At a time when there is little apparent momentum in the Doha round of World Trade Organisation negotiations it is heartening to note progress in the General Agreement on Trade in Services (Gats). Yesterday was the deadline for the tabling of offers by member countries in response to requests for commitments to open more of their service industries to international competition. In responding to the request the Government had every right to exclude state services such as health and education from the range of services it is prepared to put on the table.
But is that wise? Health, education and local government services have been the focus of agitation against the Gats by public service employees and others who want to preserve an exclusive claim on public funds.
In principle they are fighting a battle that was lost long ago. Independent schools have been able to claim a share of the state education budget for at least 30 years and vast industries of independent health practitioners prosper on services financed from taxation. The Gats would simply require the Government not to favour state institutions or discriminate against foreign-based providers when it is buying those services.

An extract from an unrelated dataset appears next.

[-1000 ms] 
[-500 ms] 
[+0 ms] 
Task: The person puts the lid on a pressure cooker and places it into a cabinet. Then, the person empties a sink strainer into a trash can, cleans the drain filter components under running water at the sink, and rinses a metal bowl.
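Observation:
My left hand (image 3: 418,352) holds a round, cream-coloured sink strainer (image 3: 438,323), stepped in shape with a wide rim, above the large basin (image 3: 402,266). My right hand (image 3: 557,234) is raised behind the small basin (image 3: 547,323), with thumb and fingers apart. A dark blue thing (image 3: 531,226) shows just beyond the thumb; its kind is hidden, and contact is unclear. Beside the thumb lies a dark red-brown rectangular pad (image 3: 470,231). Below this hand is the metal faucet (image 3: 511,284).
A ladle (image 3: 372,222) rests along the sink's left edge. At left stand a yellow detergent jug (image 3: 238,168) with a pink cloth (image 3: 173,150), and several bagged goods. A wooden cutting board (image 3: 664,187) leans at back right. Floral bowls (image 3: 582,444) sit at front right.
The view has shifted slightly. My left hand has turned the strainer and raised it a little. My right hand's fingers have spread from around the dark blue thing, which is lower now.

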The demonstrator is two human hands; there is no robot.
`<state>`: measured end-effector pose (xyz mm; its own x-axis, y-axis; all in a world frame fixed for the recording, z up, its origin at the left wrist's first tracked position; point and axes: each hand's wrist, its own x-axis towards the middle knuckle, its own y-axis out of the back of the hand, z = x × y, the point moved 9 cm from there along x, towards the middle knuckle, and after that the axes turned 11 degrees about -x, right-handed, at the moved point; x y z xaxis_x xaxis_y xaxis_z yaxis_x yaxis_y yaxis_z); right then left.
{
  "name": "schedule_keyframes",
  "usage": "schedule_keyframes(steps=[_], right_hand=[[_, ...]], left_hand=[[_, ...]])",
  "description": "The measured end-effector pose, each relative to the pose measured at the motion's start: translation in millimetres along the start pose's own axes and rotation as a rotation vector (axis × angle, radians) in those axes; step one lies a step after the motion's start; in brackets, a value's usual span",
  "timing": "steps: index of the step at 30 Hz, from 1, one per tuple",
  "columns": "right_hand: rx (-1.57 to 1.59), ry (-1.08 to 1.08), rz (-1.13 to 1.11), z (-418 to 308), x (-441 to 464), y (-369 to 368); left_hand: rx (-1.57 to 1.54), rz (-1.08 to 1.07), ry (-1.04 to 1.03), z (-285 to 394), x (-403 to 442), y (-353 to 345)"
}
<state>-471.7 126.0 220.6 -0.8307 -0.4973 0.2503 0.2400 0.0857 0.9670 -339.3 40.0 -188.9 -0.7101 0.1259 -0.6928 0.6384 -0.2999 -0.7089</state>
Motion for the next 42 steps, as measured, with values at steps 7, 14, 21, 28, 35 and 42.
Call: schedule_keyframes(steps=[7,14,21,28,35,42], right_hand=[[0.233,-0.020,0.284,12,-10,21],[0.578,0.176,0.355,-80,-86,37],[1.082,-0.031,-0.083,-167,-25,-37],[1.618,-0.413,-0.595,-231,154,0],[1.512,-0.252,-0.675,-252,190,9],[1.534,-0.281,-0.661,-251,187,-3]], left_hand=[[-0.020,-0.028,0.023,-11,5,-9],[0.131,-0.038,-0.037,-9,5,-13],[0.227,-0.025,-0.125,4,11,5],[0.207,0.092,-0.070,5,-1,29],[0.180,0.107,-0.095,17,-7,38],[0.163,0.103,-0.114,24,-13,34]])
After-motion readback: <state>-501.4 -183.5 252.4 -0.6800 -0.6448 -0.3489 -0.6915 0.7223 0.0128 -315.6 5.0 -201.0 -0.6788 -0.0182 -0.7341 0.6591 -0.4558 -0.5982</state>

It does not stop the Government setting the terms and standards of service it requires and it does not stop state-owned institutions from providing the services if their quality and cost are competitive. Quality in education obviously includes their ability to transmit the country's cultural heritage, which gives indigenous schools a natural advantage in any contest for state funds.
But natural advantage is not enough for the security of state servants, nor for the political sensitivity of the present Government. It came to power with a commitment to stop further private encroachment on state services and it dare not sign up to any deal that would allow the possibility. It can only be hoped that the country does not pay too high a price for that political commitment.
New Zealand has much more to gain than to lose from free trade in services. We are a well-educated, English-speaking country with professional firms that compete very well overseas in services such as architecture and civil engineering. If the rules of contracting can be made less discriminatory everywhere, and more services opened to international competition, New Zealanders stand a good chance of doing even better.
But every reservation declaring a particular service sacrosanct makes it a little harder to negotiate access to a foreign market in which New Zealanders might do well. The Government is also committed to raising the national living standard back into the top half of the developed nations' table. When that commitment comes into conflict with another, a quixotic attempt to keep the private sector out of state services, something has to give.
The exemptions the Government will reserve from Gats negotiations will be outlined today. After the Cabinet met yesterday the Prime Minister said: "We are adopting the belts-and-braces approach to ensuring we retain the right to control the way we run public health, education etcetera." Previously she has described the traditional state provision of those services as "fundamental" and "intrinsic to the New Zealand way of doing things".
In fact, universal access to education and a degree of health care are Government responsibilities in most developed countries. But those are also booming sectors of activity in modern economies and entrepreneurial initiatives are constantly finding new services to provide. The Gats will not sideline those services. Nor should New Zealand.